Exercise:
Where the line with "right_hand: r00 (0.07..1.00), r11" appears below, start writing out lines exactly, and finish with the line with "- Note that", which is included; write out nothing else.

Supplied information:
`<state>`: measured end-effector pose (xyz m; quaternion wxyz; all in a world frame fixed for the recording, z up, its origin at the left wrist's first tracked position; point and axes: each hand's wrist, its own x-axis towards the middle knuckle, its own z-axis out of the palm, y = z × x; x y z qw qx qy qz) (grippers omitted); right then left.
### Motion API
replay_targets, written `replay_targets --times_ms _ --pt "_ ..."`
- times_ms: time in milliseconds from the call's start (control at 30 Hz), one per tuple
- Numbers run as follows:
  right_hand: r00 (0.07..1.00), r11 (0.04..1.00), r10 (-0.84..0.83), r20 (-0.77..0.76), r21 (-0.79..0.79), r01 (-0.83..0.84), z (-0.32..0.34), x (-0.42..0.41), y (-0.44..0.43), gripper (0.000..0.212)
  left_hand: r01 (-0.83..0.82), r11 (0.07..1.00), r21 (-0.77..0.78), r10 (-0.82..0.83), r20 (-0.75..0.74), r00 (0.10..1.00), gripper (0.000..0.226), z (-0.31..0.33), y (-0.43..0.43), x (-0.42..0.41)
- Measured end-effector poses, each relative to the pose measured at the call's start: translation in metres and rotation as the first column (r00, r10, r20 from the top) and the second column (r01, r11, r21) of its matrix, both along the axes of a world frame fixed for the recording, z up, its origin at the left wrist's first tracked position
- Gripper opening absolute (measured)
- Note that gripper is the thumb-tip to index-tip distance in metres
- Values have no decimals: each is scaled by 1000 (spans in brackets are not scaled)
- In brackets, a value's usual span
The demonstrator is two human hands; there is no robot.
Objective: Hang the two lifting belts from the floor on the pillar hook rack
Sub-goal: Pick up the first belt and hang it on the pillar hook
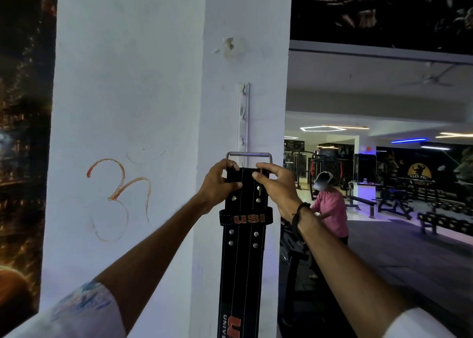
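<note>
A black lifting belt (243,250) with silver rivets and orange lettering hangs straight down in front of the white pillar (153,82). Its metal buckle (248,155) sits at the top, level with the lower end of the white vertical hook rack (243,117). My left hand (220,181) grips the belt's top left corner. My right hand (275,184) pinches the top right corner just under the buckle. Both hands hold the belt up against the pillar. The rack's lowest hook is hidden behind the buckle and my fingers. No second belt is in view.
An orange drawn symbol (117,197) marks the pillar's left face. To the right, a person in a pink shirt (330,209) stands among gym benches (361,202) and machines. A dark equipment rack (294,256) stands close behind the pillar's right edge.
</note>
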<state>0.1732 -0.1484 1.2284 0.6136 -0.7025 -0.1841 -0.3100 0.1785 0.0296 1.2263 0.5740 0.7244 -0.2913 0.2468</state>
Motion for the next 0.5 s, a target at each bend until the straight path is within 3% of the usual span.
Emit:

Completed exercise:
  right_hand: r00 (0.07..1.00), r11 (0.04..1.00), r10 (-0.84..0.83), r20 (-0.77..0.76), r21 (-0.79..0.79), r01 (-0.83..0.84), z (-0.32..0.34), x (-0.42..0.41), y (-0.44..0.43), gripper (0.000..0.212)
  left_hand: r01 (-0.83..0.82), r11 (0.07..1.00), r21 (-0.77..0.78), r10 (-0.82..0.83), r20 (-0.75..0.74), r00 (0.10..1.00), gripper (0.000..0.226), z (-0.31..0.33), y (-0.43..0.43), x (-0.42..0.41)
- Measured end-effector poses, each relative to the pose measured at the call's start: translation in metres and rotation as the first column (r00, r10, r20 from the top) and the second column (r01, r11, r21) of its matrix, both along the axes of a world frame fixed for the recording, z up, its origin at the left wrist's first tracked position
- Gripper opening absolute (measured)
- Note that gripper is the thumb-tip to index-tip distance in metres

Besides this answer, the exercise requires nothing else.